How to create a Project »
How to create an Experiment »
How to do Active learning »
Request a Feature »
Table of Contents
About The Project
AlectioSDK is an open source python package that provides end users the facility to perform Data curation for training Machine Learning models. The package is model/dataset/framework agnostic. It is simple , efficient and works on-prem so that your ML training can be carried out smoothly, securely and most importantly efficiently.
Built With
The SDK is mainly built using the following
- Python
- [GRPC] (https://github.com/grpc/grpc)
- [PyTorch] (https://pytorch.org/docs/stable/index.html)
Getting Started
Prerequisites
- Python3 (Required)
- PIP3 (Required)
- Ubuntu 16.04+ / MacOS / Windows 10
- GCC / C++ (Will depend on OS you are using. Ubuntu, MacOS it comes default. Some falvours of linux distribution like Amazon Linux/RED Hat linux might not have GCC or C++ realted libraries installed)
Installation
Please follow instructions here to get started with the installation. If you want to give a quick trial run with our ready to go example, follow the instructions here
Custom Usage
Once you are done installing the above you are good to go. If you want to run one of our examples you should follow the remaining installation instructions detailed in the examples directory.
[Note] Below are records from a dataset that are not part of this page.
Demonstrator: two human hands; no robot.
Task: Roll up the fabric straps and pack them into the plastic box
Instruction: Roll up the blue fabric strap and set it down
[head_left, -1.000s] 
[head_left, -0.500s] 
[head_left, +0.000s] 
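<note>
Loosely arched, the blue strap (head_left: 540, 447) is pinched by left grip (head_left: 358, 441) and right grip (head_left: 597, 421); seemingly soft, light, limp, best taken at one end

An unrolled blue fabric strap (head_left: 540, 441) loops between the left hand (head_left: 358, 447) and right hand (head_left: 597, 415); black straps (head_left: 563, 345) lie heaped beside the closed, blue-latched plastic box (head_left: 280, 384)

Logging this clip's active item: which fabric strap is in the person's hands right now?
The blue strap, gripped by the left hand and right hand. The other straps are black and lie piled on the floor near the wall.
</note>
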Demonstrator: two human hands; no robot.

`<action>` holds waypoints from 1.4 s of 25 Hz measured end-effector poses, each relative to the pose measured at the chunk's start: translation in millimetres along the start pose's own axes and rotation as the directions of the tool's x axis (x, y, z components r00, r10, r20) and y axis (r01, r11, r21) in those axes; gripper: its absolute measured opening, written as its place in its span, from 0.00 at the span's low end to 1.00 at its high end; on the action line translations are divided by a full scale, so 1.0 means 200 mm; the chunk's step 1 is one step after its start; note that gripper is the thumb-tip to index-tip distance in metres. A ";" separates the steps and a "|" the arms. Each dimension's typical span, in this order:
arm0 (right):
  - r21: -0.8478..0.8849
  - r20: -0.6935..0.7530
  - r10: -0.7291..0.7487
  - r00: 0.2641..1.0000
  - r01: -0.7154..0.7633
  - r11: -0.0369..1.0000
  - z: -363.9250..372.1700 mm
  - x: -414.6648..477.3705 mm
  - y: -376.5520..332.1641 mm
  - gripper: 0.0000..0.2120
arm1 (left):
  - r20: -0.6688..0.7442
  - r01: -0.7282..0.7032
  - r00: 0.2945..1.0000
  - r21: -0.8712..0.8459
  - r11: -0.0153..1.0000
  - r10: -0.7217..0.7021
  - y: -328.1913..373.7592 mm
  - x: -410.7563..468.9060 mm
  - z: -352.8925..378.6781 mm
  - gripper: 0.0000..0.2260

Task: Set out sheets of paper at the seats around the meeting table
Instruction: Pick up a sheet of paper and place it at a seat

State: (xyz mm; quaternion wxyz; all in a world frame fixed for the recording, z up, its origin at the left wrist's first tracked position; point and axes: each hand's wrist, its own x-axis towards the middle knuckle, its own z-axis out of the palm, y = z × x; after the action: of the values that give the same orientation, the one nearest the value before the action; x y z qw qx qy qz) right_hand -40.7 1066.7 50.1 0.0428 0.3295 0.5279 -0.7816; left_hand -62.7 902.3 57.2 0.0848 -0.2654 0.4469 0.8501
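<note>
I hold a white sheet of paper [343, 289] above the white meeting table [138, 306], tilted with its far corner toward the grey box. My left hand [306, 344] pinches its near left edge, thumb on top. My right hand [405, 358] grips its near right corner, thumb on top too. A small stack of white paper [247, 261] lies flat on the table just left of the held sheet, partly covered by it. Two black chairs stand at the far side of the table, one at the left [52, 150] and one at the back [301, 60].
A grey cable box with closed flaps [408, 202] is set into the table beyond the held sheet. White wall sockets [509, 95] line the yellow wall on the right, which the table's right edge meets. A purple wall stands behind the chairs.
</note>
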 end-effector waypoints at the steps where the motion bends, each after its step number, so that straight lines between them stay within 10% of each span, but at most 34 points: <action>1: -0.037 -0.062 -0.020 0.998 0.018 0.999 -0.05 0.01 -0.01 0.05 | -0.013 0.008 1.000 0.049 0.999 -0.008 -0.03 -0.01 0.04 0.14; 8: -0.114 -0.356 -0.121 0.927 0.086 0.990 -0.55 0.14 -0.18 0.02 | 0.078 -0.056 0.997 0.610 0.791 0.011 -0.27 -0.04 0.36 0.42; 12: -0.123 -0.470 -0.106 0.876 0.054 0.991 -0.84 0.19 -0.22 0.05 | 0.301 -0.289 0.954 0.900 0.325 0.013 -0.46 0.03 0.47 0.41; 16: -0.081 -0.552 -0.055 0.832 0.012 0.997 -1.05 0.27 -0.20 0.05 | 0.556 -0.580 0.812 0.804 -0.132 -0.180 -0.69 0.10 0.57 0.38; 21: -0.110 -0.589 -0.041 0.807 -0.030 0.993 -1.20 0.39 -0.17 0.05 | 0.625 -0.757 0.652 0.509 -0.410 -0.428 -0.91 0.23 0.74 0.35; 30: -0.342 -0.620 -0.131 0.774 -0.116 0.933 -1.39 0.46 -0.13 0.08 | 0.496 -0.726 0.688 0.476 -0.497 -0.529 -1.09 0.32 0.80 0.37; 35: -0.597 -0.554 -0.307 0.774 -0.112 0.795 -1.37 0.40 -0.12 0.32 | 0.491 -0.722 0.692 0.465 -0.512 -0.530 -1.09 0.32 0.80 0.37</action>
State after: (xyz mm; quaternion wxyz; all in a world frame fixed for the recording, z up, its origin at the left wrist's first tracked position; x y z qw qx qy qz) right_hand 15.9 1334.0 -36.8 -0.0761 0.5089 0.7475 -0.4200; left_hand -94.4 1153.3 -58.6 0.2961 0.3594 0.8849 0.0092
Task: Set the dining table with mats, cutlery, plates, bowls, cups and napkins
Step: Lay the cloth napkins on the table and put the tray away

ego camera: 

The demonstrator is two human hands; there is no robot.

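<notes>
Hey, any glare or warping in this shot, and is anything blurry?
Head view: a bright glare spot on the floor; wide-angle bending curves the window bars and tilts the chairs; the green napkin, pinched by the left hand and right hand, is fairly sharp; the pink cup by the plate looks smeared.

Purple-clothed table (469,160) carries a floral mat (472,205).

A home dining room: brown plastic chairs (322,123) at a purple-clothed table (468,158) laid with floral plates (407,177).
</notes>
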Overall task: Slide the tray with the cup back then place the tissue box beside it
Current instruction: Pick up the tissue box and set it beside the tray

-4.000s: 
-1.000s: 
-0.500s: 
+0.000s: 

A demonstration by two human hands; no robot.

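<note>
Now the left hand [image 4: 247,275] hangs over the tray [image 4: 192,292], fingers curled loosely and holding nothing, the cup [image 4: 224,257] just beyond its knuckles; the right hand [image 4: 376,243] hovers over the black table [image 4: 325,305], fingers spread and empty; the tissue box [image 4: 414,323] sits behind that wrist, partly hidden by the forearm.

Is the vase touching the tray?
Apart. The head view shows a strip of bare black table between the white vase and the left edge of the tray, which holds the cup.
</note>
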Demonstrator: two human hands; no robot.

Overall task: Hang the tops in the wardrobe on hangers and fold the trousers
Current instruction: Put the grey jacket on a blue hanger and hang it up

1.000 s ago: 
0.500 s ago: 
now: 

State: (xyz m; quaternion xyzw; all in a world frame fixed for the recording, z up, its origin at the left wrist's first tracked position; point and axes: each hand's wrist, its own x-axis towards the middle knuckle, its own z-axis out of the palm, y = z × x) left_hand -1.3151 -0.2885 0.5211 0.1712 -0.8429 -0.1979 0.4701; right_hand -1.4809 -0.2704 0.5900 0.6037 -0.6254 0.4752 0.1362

We cover examples for topic classification, for image classification and for object detection.
Required implementations
To use AlectioSDK on a custom model/dataset you are required to create the following two python files inside your model implementation folder. Lets say for you have your model implemented in folder Detector
.
├── Detector
│ ├── processes.py
│ ├── main.py
│ └── config.yaml
│ └── < other model dependancy files/Folders >
processes.py
AlectioSDK needs you to implement 4 main processes so that the SDK can be used to perform model and data optimizations using your own machine learning model and your data:
- Training process - A process to train the model
- Testing process - A process to test the model
- Infer process - A process to apply the model to infer on unlabeled data
- Datamap process - A process to assign each data point in the dataset to a unique index (Refer to one of the examples to know how)
Training process
The training logic to train your ML model needs to implemented here. The structure of the function should look like below The logic for training the model should be implemented by you in this process. The function should look like below and should contain the following items:
def train(args, labeled, resume_from, ckpt_file):
"""
Get list of indices of the data to be trained in your dataloader.
Note the SDK will pause for you to label these before you can train
"""
labeledindices = labeled
"""
Get checkpoint to resume from. Since the training is incremental
you may or maynot choose to resume from the previous checkpoint.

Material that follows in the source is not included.